Branded as Metazachlor Matters, the campaign aims to capture the attention of agronomists and their grower clients in order to raise awareness and to act as a ‘call to action’ this autumn.
The presence of pesticides in raw water threatens the UK’s chances of complying with the EU Water Framework Directive (WFD) in place to protect all surface and ground waters. “If the water companies cannot show progress in reducing pesticide concentrations in raw water, there will be further restrictions on their use,” warns Dinah Hillier, catchment control manager at Thames Water. “Water companies need the help of the farming community. We really don’t want these restrictions to happen, because farmers need these products; but farmers must start Thinking Water.”
Dr Jodie Rettino, catchment manager at Severn Trent Water adds: “Metaldehyde is the primary problem, but concerns are growing about the autumn-applied oilseed rape herbicides. We have no effective treatment processes for metaldehyde and we struggle to remove quinmerac. Most other pesticides can effectively be removed when they are at low concentrations, but at a cost. However, when we have a number of pesticides at high concentrations over the autumn and winter, they challenge our treatment processes.”
DEFRA and the Drinking Water Inspectorate (DWI) have supported a voluntary approach to WFD compliance, considering a regulatory approach a last resort in the face of the agronomic challenges facing UK growers. But evidence is needed of a reduction in peak levels of pesticides in water to avoid the risk of further product restrictions.
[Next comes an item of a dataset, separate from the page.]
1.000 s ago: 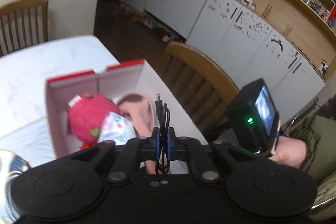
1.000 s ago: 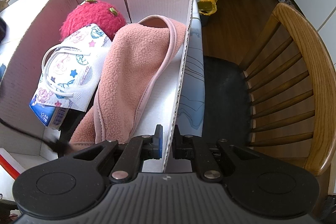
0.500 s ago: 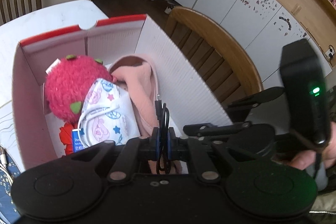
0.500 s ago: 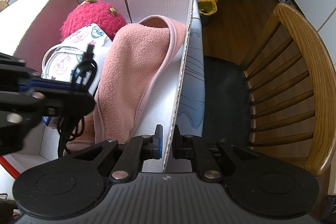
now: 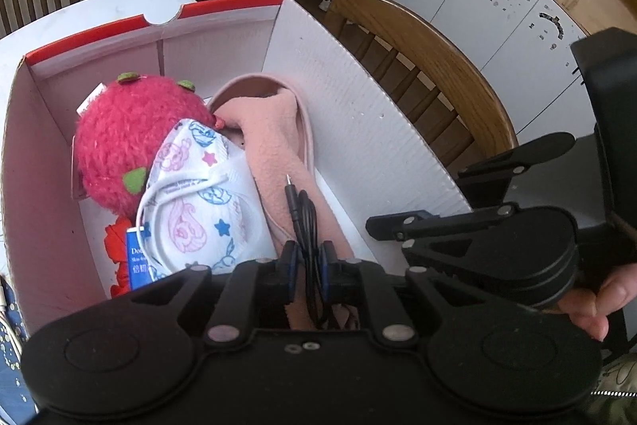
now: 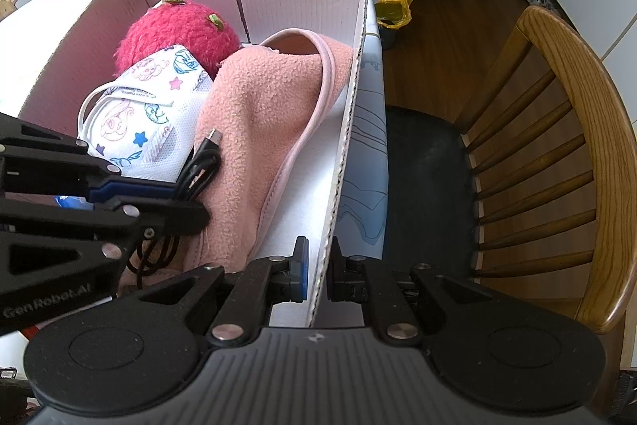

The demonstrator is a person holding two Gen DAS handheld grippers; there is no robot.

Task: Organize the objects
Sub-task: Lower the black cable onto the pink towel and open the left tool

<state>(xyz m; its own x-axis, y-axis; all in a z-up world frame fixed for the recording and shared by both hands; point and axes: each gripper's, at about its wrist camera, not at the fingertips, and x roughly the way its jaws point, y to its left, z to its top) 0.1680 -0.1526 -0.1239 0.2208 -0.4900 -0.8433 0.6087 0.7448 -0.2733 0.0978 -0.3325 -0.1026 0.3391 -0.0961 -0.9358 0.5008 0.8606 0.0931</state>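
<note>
Left fingers (image 5: 307, 257) opening around black cable (image 5: 304, 214) over box (image 5: 358, 114), right fingers (image 6: 316, 265) pinching its wall

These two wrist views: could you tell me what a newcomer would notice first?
Probably the fuzzy red plush toy at the far end of the cardboard box, with a cartoon-print face mask leaning on it beside a pink fleece. Next, the left tongs, opening around a coiled black cable over the fleece.

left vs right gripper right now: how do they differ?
The left gripper has a coiled black cable between its opening jaws; the right gripper is clamped on the box wall. Left is inside the box, right at its rim. Both point steeply down.
</note>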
MTZ and QMC could be vulnerable as they have EU product renewals approaching in 2019 and 2020 – hence the need for action now.
In response and as part of a wider European Metazachlor Stewardship Initiative, BASF and Adama have strengthened their autumn guidance for metazachlor use, focussing on agronomic best practice and changing on-farm practices to maintain the long term availability of metazachlor.
The guidance for autumn applications of metazachlor announced today is as follows: Early establishment is key; the maximum dose of metazachlor should be 750g/ha; reducing the amount of active ingredient applied reduces the risk of movement to water. Timings: where there are no field drains, there are no application timing restrictions; fields with drainage, including temporary drains, should ideally be treated by 1st October, with a cut off of 15th October; applications after the 1st October can be made as long as soil and seedbed conditions are good and drains are not flowing; drained fields within Drinking Water Safeguard Zones should observe a 1st October cut-off.
“Oilseed rape is an important break crop in the arable rotation. It is especially important on heavy land where spring crop establishment can be difficult. The crop provides an opportunity to manage problem grass-weeds as part of an integrated approach using herbicides with different modes of action to those generally applied in cereals, and provides a good agronomic entry point for wheat in the rotation,” advises Dr Paul Fogg, senior crop team leader at Adama.
“We are reiterating the importance of following the advice issued by the Voluntary Initiative,” adds Rob Gladwin, head of business development and sustainability at BASF. “Growers should aim to establish the crop early, ideally by the first week of September. Also, they should apply metazachlor early, particularly on drained soils where the risk of movement increases the later they are sprayed, and limit metazachlor applications to 750g of active substance per hectare.”